Quarterly pork export forecasts are lowered due to lower-than-expected December trade data and expectations of continued recovery of China’s pork sector from disease problems.

Total pork exports for 2022 are expected to be 6.8 billion pounds, about 3% less than last year’s exports.

Exports

African swine fever (ASF) is a highly contagious viral disease of pigs and wild boar for which there are no approved cures or vaccines available.

According to the company Darling Ingredients, African swine fever has become widespread in recent years in several Chinese, Vietnamese and Philippine provinces and has been reported in Cambodia, Laos, Myanmar, Timor-Leste, Indonesia, Malaysia and Thailand in the southeast. Asia and the Democratic People’s Republic of Korea, Republic of Korea, Mongolia, Bhutan and India.

In April 2021, the Chinese Ministry of Agriculture and Rural Affairs (MARA) issued the «Work Plan for the Regional Prevention and Control of African Swine Fever and Other Major Animal Diseases (Trial)», which divided the entire country in five regions (central-south, east, north, southwest and northwest).

Pig movement is restricted and African swine fever free zones have been created within a region. Only pigs from African swine fever free zones, breeding pigs and piglets are allowed to move out of their respective region.

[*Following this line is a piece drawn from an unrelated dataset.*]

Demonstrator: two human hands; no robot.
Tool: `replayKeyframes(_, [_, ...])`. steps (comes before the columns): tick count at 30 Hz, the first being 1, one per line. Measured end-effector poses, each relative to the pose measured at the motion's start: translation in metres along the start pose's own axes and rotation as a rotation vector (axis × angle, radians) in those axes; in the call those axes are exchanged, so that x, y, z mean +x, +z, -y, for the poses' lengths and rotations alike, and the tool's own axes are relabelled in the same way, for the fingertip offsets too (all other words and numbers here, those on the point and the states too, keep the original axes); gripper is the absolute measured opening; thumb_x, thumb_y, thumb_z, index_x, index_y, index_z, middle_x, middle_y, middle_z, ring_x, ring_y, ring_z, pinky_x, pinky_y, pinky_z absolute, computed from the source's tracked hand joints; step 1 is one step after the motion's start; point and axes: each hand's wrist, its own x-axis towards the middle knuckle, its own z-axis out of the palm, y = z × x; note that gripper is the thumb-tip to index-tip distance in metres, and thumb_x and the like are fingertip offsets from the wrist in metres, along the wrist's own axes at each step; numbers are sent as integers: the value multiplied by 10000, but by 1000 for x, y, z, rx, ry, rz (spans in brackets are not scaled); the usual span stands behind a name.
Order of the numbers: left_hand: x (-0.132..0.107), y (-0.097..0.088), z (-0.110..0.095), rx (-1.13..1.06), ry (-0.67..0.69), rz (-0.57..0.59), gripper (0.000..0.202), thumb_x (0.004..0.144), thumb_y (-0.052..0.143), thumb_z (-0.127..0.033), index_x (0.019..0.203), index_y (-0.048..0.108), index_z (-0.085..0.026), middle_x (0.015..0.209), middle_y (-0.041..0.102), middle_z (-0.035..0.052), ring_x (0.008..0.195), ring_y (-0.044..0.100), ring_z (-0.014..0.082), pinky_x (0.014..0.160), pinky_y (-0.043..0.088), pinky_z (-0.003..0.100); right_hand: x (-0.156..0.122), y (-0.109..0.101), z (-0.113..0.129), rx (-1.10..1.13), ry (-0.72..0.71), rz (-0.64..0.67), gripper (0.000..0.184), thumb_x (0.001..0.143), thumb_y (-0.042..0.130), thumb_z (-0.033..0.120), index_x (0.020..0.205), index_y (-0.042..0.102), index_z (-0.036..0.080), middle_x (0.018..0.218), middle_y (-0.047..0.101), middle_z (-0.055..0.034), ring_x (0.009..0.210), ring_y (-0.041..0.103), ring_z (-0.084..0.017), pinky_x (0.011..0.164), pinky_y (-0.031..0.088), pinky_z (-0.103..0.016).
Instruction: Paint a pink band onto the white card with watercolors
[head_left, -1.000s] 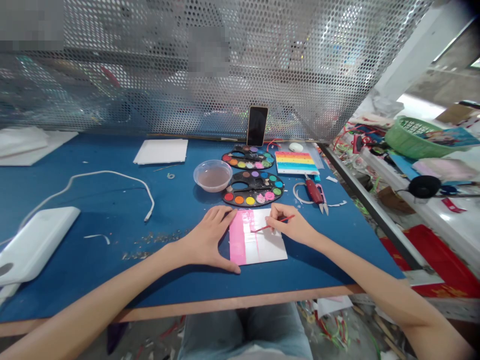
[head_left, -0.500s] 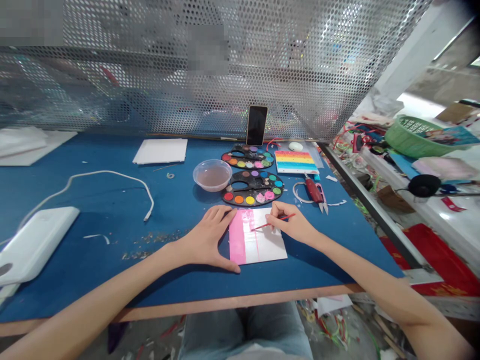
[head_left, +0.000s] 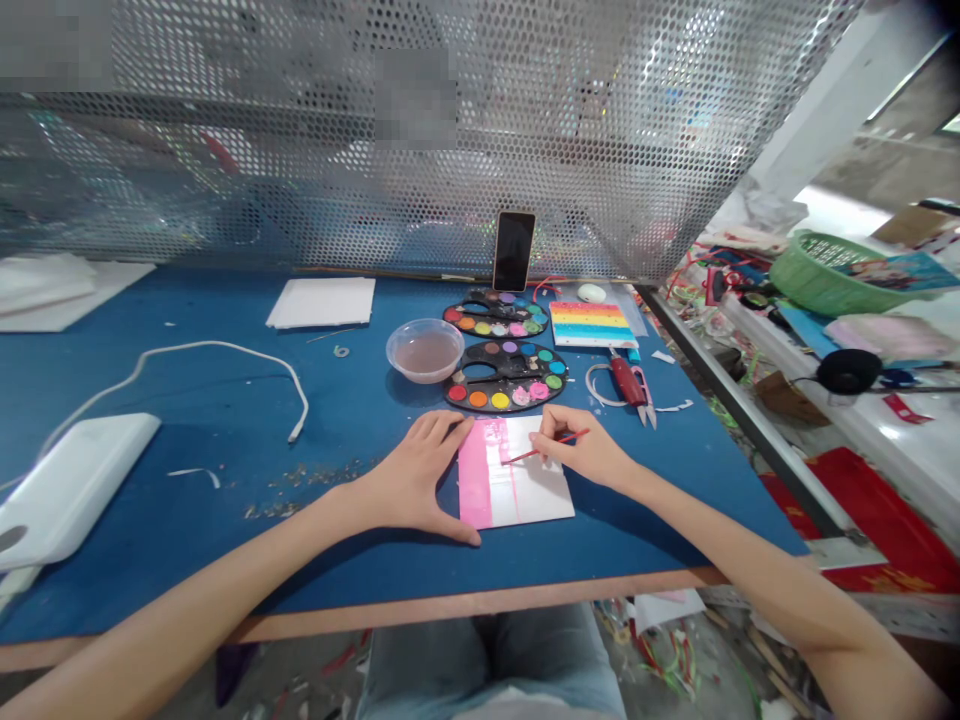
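A white board (head_left: 541, 495) lies flat near the table's front edge, with pink paint over its left part and a thin pink line right of that. My left hand (head_left: 420, 480) is spread at the board's left edge, thumb and fingers apart, gripping nothing. Pinched in my right hand (head_left: 581, 447) is a thin red paintbrush (head_left: 536, 453), its tip at the pink area. Just behind the board sits a black watercolor palette (head_left: 501, 378), its pink wells smeared. A clear bowl of murky water (head_left: 425, 352) stands to the palette's left.
Another palette (head_left: 496, 314), a rainbow-striped board (head_left: 592, 325) and an upright phone (head_left: 514, 250) are at the back. Thread snips (head_left: 631, 388) lie right. A blank white panel (head_left: 322, 303), a white cable (head_left: 217, 345) and a white power bank (head_left: 75, 490) are left. Perforated metal (head_left: 315, 180) closes the rear.
My right hand has shifted very slightly, and the brush tip has moved a little left and down on the board. My left hand has stayed in place.
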Motion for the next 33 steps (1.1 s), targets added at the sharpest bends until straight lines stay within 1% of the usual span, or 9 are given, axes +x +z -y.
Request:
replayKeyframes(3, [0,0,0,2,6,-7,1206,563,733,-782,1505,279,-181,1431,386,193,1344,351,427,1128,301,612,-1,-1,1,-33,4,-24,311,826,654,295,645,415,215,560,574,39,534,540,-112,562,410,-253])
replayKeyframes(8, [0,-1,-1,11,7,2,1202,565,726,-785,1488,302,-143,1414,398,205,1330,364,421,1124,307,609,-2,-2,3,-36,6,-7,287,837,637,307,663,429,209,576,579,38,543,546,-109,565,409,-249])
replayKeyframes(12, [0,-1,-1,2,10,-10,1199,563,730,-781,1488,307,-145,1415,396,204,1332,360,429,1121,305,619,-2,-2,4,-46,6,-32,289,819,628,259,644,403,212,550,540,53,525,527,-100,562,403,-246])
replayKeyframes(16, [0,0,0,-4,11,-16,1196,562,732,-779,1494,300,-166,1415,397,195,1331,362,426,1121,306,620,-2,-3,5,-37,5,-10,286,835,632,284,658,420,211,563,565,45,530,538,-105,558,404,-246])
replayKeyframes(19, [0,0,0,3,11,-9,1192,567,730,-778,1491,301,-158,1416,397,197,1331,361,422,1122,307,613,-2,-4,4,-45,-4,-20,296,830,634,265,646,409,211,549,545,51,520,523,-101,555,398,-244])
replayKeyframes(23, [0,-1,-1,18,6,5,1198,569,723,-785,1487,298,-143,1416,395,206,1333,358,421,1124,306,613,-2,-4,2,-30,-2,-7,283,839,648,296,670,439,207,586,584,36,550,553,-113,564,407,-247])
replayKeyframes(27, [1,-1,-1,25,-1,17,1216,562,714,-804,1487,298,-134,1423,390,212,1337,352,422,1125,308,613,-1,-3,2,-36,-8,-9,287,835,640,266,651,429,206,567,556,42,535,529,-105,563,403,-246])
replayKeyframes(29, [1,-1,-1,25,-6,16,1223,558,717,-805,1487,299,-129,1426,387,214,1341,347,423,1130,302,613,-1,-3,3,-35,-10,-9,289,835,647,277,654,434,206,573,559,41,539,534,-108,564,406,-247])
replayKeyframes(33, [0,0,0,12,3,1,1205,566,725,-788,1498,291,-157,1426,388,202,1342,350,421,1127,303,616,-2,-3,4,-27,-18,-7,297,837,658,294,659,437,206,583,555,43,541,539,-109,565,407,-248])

Such restrictions on the movement of pigs from one region to another may affect the number of slaughters within certain regions and therefore reduce the volumes of raw material supplied to our locations that, within the same region, process blood and produce collagen from pig skins.

The outbreak of African swine fever in China during 2018 and 2019 and its subsequent spread around the world has had a significant effect on both global pork supply and pork prices.